:: What this task involves ::
Copy the lines below verbatim, but only from the line containing "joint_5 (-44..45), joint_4" through the end of the data.

:: Supplied material ::

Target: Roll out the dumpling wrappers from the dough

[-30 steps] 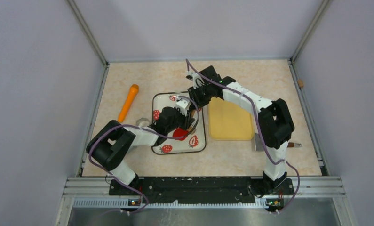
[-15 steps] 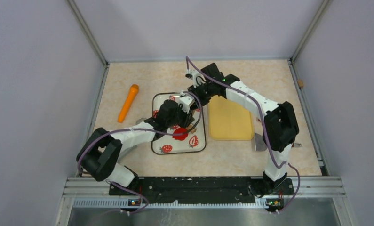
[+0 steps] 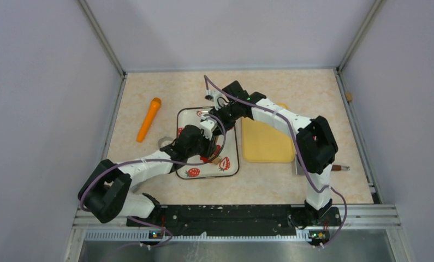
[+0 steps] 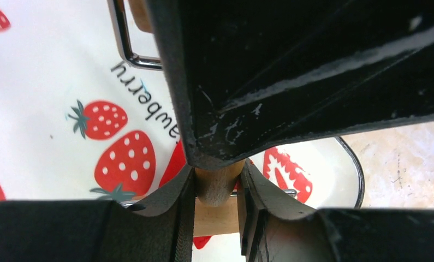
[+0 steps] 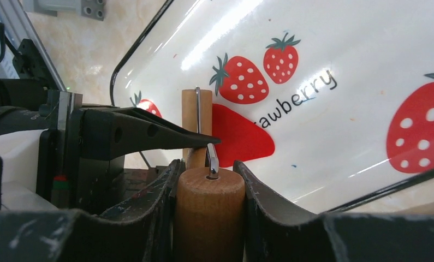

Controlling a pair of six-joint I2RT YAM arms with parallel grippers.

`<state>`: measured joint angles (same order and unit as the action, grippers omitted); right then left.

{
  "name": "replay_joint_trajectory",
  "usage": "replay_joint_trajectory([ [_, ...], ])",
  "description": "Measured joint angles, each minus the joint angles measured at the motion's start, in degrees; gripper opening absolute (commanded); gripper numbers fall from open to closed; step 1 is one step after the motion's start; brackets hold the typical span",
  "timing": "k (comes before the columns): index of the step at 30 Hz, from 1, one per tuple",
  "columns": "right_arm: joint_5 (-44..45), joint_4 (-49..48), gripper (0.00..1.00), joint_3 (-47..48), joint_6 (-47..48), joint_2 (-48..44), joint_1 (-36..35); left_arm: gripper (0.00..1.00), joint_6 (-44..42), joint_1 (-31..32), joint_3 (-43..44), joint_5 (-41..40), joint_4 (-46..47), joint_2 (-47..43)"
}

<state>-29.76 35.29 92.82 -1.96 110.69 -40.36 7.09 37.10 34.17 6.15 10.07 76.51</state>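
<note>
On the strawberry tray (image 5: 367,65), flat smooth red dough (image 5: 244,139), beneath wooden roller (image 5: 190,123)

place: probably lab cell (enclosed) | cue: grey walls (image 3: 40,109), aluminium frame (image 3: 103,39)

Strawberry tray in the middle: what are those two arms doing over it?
Both arms hold one small wooden roller over the tray. The left gripper and the right gripper are each clamped on a wooden part of it. A flat patch of red dough lies on the tray by the roller. No finished round wrapper is in view.
</note>
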Motion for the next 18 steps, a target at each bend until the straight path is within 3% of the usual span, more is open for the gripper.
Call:
replay_joint_trajectory([
  [9,3.37,0.15,0.00,1.44,0.22,2.43,0.02,0.00,2.34,-0.22,-2.91,0.02,10.97,5.64],
  [18,8.68,0.31,0.00,2.97,1.70,2.40,1.64,0.00,1.77,-0.57,0.50,0.66,21.03,14.16],
])
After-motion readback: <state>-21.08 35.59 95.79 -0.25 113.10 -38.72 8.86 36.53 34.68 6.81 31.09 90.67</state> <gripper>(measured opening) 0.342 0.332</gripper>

:: Problem solution ::
  "columns": "right_arm: joint_5 (-44..45), joint_4 (-49..48), gripper (0.00..1.00), joint_3 (-47..48), joint_6 (-47..48), joint_2 (-48..44), joint_1 (-36..35); left_arm: gripper (0.00..1.00), joint_6 (-44..42), joint_1 (-31..32), joint_3 (-43..44), joint_5 (-41..40), joint_4 (-46..47), joint_2 (-47..43)"
}

<state>-29.76 35.29 92.82 -1.96 110.69 -40.36 7.09 37.10 34.17 6.15 10.07 76.51</state>
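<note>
On the strawberry tray (image 5: 367,65), flat smooth red dough (image 5: 244,139), beneath wooden roller (image 5: 190,123)

place: probably lab cell (enclosed) | cue: grey walls (image 3: 40,109), aluminium frame (image 3: 103,39)

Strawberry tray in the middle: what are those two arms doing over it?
Both arms hold one small wooden roller over the tray. The left gripper and the right gripper are each clamped on a wooden part of it. A flat patch of red dough lies on the tray by the roller. No finished round wrapper is in view.
</note>
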Motion for the next 18 steps, a target at each bend until the straight path is within 3% of the usual span, more is open for the gripper.
Call:
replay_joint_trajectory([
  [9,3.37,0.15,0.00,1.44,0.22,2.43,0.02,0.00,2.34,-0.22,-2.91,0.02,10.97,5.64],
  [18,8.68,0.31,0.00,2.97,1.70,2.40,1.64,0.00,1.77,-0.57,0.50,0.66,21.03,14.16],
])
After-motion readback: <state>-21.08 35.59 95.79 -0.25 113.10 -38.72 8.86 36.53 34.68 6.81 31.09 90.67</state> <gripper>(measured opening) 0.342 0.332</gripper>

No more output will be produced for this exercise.